1968 United States presidential election in Illinois
- Turnout: 81.39%
| Nominee | Richard Nixon | Hubert Humphrey | George Wallace |
| Party | Republican | Democratic | Independent |
| Alliance |  |  | American Independent |
| Home state | New York | Minnesota | Alabama |
| Running mate | Spiro Agnew | Edmund Muskie | Curtis LeMay |
| Electoral vote | 26 | 0 | 0 |
| Popular vote | 2,174,774 | 2,039,814 | 390,958 |
| Percentage | 47.08% | 44.15% | 8.46% |
- County results
| Nixon 40–50% 50–60% 60–70% 70–80% | Humphrey 40–50% 50–60% |
| President before election Lyndon B. Johnson Democratic | Elected President Richard Nixon Republican |

= 1968 United States presidential election in Illinois =

The 1968 United States presidential election in Illinois took place on November 5, 1968, as part of the overall 1968 United States presidential election. Illinois voters selected 26 electors to represent the state in the Electoral College, which would then choose the president and vice president.

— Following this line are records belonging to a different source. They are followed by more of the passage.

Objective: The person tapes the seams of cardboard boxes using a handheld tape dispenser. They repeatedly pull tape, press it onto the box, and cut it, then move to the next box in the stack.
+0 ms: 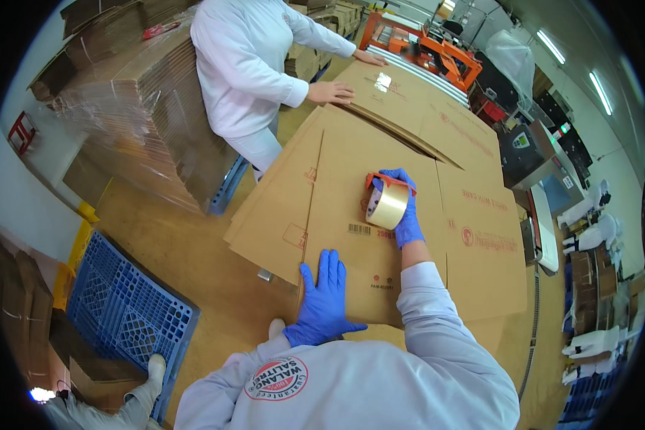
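Note:
A flattened cardboard carton (355, 188) printed with red marks and a barcode lies before me on other flat cartons. My right hand (408, 215), in a blue glove, grips a roll of clear packing tape (389, 205) fitted with a red tape dispenser (376, 176), held over the carton's middle. Blue-gloved too, my left hand (322, 301) rests flat on the near left part of the carton with its fingers spread and nothing in it. Beyond it lies another flat carton (414, 97), under the hands of a co-worker (331, 92).
An orange carton-sealing machine (441, 54) with rollers stands at the far end. Stacked flat cartons (134, 118) rise at the left behind the co-worker. A blue plastic pallet (134, 301) lies on the floor, with another person's boot (156, 371) on it. Machinery (527, 150) stands at right.

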`<state>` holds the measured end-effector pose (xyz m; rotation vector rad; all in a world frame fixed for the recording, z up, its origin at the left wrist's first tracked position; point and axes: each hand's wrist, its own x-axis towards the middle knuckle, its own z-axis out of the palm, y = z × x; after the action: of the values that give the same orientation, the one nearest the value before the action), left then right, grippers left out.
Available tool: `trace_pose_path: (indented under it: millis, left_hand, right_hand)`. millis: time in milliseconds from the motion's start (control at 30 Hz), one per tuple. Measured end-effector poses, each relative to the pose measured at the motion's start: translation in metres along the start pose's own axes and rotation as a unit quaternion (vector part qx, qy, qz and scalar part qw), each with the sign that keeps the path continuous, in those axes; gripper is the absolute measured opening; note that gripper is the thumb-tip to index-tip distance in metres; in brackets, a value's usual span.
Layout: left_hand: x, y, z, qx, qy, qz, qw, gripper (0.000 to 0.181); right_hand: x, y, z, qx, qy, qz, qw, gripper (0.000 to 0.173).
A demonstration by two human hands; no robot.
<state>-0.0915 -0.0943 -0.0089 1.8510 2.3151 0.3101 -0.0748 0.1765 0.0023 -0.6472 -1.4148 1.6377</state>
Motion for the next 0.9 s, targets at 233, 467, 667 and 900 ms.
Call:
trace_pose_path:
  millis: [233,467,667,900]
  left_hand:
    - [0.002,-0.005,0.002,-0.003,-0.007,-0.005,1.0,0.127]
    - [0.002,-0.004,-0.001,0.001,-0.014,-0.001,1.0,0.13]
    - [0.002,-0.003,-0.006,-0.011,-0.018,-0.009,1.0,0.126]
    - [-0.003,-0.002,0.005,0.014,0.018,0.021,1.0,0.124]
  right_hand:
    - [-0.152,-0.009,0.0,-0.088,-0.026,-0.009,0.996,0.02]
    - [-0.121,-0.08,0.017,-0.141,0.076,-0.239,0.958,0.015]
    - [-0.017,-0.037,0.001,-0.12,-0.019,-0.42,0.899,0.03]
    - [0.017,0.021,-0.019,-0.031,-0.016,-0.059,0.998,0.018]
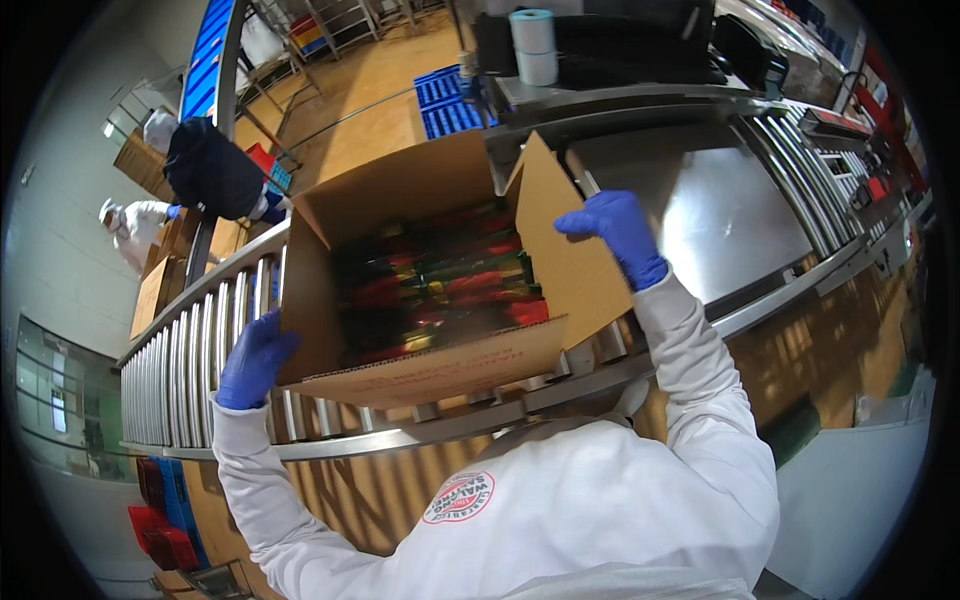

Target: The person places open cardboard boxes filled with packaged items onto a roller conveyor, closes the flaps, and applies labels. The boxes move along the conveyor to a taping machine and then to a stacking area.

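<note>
An open cardboard box (465, 367) with its flaps raised sits on the roller conveyor in front of me. Inside lie several glossy packets (442, 277) in dark green, red and yellow, somewhat blurred. My left hand (259, 360), in a blue glove, grips the box's left side near its front corner. At the right, my blue-gloved right hand (619, 232) holds the edge of the outspread right flap (562, 247), its thumb on the inner face. Fingers behind the cardboard are partly hidden. The front flap bears red print.
The roller conveyor (180, 375) runs left. To the right are a metal plate (720, 217) and more rollers (802, 187). Label rolls (534, 46) stand on a shelf behind. A person in dark clothing (210, 169) and another in white (135, 229) are at the far left.
</note>
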The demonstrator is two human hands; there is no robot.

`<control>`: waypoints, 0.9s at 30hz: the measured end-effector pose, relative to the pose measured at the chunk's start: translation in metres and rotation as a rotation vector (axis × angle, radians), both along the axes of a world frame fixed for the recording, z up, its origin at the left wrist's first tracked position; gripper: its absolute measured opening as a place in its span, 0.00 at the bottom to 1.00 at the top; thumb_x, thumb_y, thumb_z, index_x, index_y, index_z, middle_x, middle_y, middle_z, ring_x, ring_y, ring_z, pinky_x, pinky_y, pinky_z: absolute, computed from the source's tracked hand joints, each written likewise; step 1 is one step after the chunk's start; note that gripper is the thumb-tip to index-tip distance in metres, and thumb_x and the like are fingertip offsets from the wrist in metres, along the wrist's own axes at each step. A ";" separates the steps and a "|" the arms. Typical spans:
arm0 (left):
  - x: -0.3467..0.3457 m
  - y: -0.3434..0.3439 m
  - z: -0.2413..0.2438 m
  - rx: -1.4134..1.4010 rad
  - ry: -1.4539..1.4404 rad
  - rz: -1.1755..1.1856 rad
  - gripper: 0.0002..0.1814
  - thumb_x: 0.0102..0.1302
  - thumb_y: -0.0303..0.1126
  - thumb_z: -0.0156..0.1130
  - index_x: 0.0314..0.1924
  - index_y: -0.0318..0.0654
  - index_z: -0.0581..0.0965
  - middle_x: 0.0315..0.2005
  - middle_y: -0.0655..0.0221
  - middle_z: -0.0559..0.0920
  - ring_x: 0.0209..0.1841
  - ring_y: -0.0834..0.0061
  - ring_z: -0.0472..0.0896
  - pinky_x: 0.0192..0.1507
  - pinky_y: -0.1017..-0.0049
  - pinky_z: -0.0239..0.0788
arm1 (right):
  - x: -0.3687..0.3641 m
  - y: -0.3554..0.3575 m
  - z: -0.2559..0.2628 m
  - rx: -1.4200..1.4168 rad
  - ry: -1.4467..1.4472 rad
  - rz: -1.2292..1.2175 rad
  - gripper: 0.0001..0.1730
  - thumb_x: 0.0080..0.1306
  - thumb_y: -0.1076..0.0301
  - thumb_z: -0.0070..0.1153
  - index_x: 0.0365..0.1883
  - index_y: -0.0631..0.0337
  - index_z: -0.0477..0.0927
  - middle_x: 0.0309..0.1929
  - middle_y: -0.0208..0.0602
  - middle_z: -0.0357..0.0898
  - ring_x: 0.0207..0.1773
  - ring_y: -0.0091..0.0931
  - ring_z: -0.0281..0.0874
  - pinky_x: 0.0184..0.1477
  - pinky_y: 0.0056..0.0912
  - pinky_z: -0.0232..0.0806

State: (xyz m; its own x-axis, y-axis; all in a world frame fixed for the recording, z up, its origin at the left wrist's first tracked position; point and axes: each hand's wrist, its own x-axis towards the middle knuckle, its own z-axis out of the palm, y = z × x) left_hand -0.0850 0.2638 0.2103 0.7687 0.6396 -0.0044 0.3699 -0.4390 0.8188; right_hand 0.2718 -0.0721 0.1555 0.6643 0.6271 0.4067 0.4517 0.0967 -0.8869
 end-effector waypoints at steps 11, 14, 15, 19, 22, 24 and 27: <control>0.215 -0.246 -0.006 0.149 -0.294 -0.270 0.24 0.62 0.30 0.60 0.56 0.27 0.67 0.38 0.61 0.79 0.35 0.77 0.76 0.41 0.79 0.67 | 0.215 -0.207 0.039 -0.152 -0.384 -0.133 0.10 0.46 0.66 0.63 0.17 0.64 0.81 0.18 0.34 0.79 0.23 0.20 0.76 0.30 0.22 0.67; 0.280 -0.299 0.002 -0.507 -0.131 -0.292 0.27 0.67 0.31 0.52 0.62 0.30 0.57 0.40 0.60 0.78 0.35 0.80 0.74 0.40 0.79 0.66 | 0.249 -0.252 0.071 -0.373 0.032 -0.299 0.11 0.47 0.64 0.63 0.19 0.64 0.81 0.19 0.34 0.78 0.23 0.22 0.76 0.31 0.23 0.66; 0.300 -0.320 0.005 -0.696 -0.146 -0.286 0.28 0.67 0.31 0.51 0.63 0.30 0.56 0.39 0.62 0.78 0.34 0.80 0.74 0.41 0.78 0.66 | 0.262 -0.267 0.076 -0.428 0.051 -0.331 0.11 0.47 0.64 0.64 0.19 0.64 0.81 0.19 0.34 0.78 0.24 0.23 0.76 0.31 0.24 0.66; 0.344 -0.367 0.017 -0.755 0.005 -0.480 0.32 0.68 0.30 0.49 0.67 0.34 0.48 0.34 0.67 0.77 0.31 0.78 0.74 0.43 0.75 0.68 | 0.311 -0.316 0.057 -0.271 0.082 -0.387 0.12 0.48 0.63 0.64 0.22 0.65 0.81 0.20 0.32 0.77 0.23 0.22 0.74 0.31 0.24 0.66; 0.349 -0.370 -0.003 -0.456 -0.025 -0.846 0.37 0.69 0.36 0.50 0.69 0.38 0.42 0.33 0.70 0.76 0.31 0.79 0.74 0.44 0.77 0.67 | 0.339 -0.341 0.031 -0.251 -0.548 -0.526 0.13 0.54 0.69 0.61 0.38 0.60 0.81 0.27 0.28 0.77 0.26 0.19 0.72 0.31 0.22 0.65; 0.347 -0.360 0.003 -0.489 -0.010 -0.850 0.39 0.67 0.44 0.52 0.69 0.37 0.45 0.34 0.70 0.76 0.32 0.79 0.73 0.44 0.78 0.66 | 0.342 -0.360 0.023 -0.281 -0.346 -0.655 0.16 0.59 0.73 0.56 0.47 0.55 0.79 0.30 0.26 0.75 0.27 0.17 0.70 0.33 0.20 0.65; 0.330 -0.341 -0.011 -0.679 -0.025 -0.863 0.43 0.63 0.56 0.52 0.69 0.38 0.49 0.36 0.69 0.75 0.35 0.78 0.73 0.43 0.78 0.66 | 0.359 -0.395 -0.006 0.073 -0.206 -0.503 0.14 0.62 0.69 0.54 0.47 0.59 0.78 0.28 0.26 0.74 0.29 0.17 0.69 0.36 0.20 0.66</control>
State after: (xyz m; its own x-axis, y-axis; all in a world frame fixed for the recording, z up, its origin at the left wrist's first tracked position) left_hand 0.2451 -0.0770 0.1992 0.9612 -0.2433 -0.1298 0.1346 0.0029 0.9909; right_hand 0.6312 -0.4672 0.1498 0.7769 0.2178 0.5907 0.6218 -0.1180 -0.7743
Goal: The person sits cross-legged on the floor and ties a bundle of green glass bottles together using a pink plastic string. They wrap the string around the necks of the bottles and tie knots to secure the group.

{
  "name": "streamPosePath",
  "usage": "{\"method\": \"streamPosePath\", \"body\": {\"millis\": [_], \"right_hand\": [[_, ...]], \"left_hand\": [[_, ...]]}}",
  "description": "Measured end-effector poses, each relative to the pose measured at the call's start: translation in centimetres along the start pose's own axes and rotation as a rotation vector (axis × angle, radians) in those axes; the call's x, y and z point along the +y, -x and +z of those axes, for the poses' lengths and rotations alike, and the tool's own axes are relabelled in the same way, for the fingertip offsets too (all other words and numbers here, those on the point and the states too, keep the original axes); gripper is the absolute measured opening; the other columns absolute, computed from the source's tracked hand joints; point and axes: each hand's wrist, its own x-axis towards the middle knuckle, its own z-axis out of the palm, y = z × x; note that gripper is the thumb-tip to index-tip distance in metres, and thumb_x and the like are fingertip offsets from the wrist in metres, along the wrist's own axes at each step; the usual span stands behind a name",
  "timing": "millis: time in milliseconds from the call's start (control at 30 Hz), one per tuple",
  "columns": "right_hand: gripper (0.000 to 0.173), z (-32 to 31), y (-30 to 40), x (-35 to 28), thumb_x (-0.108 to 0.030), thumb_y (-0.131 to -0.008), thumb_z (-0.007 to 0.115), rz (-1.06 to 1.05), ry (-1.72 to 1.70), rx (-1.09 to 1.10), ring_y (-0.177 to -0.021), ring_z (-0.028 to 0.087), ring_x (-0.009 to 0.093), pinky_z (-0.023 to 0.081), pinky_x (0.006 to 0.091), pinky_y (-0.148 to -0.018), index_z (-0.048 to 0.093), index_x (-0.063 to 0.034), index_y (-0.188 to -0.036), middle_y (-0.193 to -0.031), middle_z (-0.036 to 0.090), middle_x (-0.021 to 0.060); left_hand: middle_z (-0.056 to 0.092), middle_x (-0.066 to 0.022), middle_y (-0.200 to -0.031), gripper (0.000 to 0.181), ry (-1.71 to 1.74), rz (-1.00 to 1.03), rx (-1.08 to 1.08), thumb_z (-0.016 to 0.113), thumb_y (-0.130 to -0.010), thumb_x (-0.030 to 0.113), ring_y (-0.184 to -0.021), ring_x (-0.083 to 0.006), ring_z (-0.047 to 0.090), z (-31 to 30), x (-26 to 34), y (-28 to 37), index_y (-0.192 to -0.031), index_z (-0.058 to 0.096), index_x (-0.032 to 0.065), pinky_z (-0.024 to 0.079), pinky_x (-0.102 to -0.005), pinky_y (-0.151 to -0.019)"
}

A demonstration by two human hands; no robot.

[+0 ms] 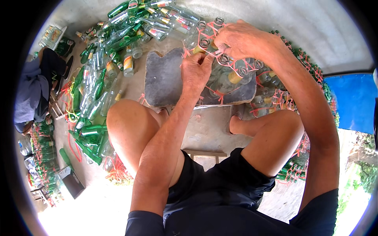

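Note:
Several clear glass bottles (217,81) stand upright in a bundle on a low dark slab-topped table (164,78). Pink plastic twine (233,65) loops around and between their necks, and more of it circles the bundle low down. My left hand (196,69) pinches the twine between thumb and fingertips at the near side of the necks. Just to its right, my right hand (237,41) is curled over the far necks, its fingers closed on the twine. The hand hides part of the bundle, including some necks.
Loose green and clear bottles (97,69) lie heaped on the floor at left. Another person (32,85) sits at far left near tied bottle bundles (44,153). More tied bottles (277,100) stand at right, before a blue panel (351,101). Pink twine (118,171) lies by my left leg.

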Motion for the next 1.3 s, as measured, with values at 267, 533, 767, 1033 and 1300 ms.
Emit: {"method": "streamPosePath", "body": {"millis": [267, 533, 767, 1033, 1300], "right_hand": [[0.015, -1.6, 0.7, 0.0, -0.008, -0.082, 0.071, 0.100, 0.006, -0.006, -0.092, 0.064, 0.030, 0.044, 0.0421, -0.092, 0.059, -0.0065, -0.075, -0.083, 0.067, 0.0084], [0.010, -0.4, 0.3, 3.9, -0.009, -0.084, 0.067, 0.080, 0.005, 0.164, -0.078, 0.063, 0.043, 0.049, 0.0493, -0.074, 0.060, -0.0041, -0.079, -0.079, 0.069, 0.0160], [0.008, 0.1, -0.9, 5.2, -0.009, -0.090, 0.060, 0.151, -0.129, 0.208, -0.077, 0.064, 0.040, 0.049, 0.0501, -0.071, 0.064, -0.0032, -0.088, -0.079, 0.067, 0.0184], [0.008, 1.5, -1.8, 5.2, -0.008, -0.091, 0.060, 0.147, -0.318, 0.296, -0.076, 0.062, 0.041, 0.049, 0.0498, -0.070, 0.063, -0.0009, -0.089, -0.080, 0.065, 0.0208], [0.008, 0.7, -2.0, 4.7, -0.001, -0.090, 0.056, 0.041, -0.094, 0.317, -0.079, 0.062, 0.044, 0.049, 0.0523, -0.072, 0.062, 0.0013, -0.086, -0.081, 0.065, 0.0229]], "left_hand": [[0.069, -0.0053, -0.067, 0.021, 0.039, 0.045, -0.052, 0.074, -0.094, 0.014, -0.059, -0.0101, 0.057, -0.2, 0.2, -0.3, -0.091, 0.075, -0.0066, 0.048, -0.0315, -0.057], [0.062, -0.0017, -0.064, 0.018, 0.097, 0.016, -0.069, 0.069, -0.095, 0.009, -0.059, -0.0065, 0.052, -0.2, 1.9, 0.3, -0.088, 0.073, -0.0070, 0.043, -0.0294, -0.054], [0.062, -0.0015, -0.065, 0.015, 0.156, 0.041, -0.049, 0.066, -0.094, 0.005, -0.060, -0.0055, 0.052, 0.2, 1.1, 0.3, -0.087, 0.072, -0.0072, 0.043, -0.0288, -0.054], [0.060, 0.0017, -0.065, 0.015, 0.240, -0.013, -0.029, 0.064, -0.093, 0.005, -0.060, -0.0048, 0.050, 0.7, 1.1, 0.5, -0.085, 0.071, -0.0062, 0.042, -0.0279, -0.054], [0.057, 0.0034, -0.064, 0.016, 0.248, -0.050, -0.027, 0.063, -0.093, 0.006, -0.059, -0.0038, 0.047, 0.8, 1.4, 0.5, -0.084, 0.071, -0.0046, 0.040, -0.0275, -0.052]]}}
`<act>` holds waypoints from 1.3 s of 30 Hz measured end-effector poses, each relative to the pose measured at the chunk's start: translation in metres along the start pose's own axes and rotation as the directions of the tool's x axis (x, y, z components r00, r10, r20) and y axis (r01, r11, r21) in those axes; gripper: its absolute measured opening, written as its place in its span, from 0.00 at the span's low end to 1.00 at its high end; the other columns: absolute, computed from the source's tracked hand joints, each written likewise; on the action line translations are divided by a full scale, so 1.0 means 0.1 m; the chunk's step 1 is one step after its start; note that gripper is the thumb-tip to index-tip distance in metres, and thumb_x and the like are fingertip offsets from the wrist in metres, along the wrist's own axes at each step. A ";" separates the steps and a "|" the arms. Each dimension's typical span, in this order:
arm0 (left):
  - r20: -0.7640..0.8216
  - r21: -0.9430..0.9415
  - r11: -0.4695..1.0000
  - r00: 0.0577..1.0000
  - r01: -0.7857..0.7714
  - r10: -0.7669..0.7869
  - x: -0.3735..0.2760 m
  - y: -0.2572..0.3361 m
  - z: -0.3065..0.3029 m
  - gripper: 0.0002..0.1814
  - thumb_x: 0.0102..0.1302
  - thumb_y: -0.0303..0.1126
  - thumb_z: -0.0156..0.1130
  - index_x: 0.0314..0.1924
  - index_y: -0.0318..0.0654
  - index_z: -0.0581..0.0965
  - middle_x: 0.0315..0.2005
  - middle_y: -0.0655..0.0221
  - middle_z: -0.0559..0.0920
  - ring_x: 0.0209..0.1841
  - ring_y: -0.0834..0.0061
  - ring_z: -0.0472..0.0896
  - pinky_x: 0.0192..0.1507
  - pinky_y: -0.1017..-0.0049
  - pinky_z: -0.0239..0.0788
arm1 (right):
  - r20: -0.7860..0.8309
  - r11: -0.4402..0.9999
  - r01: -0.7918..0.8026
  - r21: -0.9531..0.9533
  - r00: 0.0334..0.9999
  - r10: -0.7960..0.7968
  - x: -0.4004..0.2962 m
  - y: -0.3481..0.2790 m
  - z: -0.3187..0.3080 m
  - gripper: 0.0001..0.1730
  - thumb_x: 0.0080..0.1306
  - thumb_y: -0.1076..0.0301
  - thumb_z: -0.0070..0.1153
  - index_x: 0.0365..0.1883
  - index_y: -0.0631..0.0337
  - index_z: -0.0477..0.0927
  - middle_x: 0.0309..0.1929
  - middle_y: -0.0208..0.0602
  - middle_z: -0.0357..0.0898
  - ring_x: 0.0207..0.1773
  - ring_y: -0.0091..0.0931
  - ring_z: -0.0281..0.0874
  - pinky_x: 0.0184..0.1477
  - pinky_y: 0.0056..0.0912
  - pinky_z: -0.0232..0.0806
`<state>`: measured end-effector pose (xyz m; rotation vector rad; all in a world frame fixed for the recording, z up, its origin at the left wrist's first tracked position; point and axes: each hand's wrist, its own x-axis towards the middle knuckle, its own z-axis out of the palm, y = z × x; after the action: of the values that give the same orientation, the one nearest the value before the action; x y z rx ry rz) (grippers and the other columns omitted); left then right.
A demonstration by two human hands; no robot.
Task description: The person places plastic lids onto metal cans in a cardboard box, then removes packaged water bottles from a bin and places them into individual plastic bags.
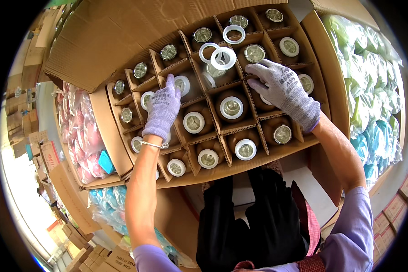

Illinois had been consistently Republican during the "System of 1896," with the exception of a few areas in the southern part of the state that sympathized with the Confederacy during the American Civil War. However, starting from the New Deal era, Illinois became a crucial swing state, having voted for the winner of every presidential election since 1920.

Like other states in the Midwest, Illinois had been severely affected by racial tension during the presidency of Lyndon Johnson. This situation played a role in Charles H. Percy's comfortable Senate win, as he defeated Democrat Paul Douglas. Illinois, particularly the Metro East region, was affected less by racial tension compared to states located to its east.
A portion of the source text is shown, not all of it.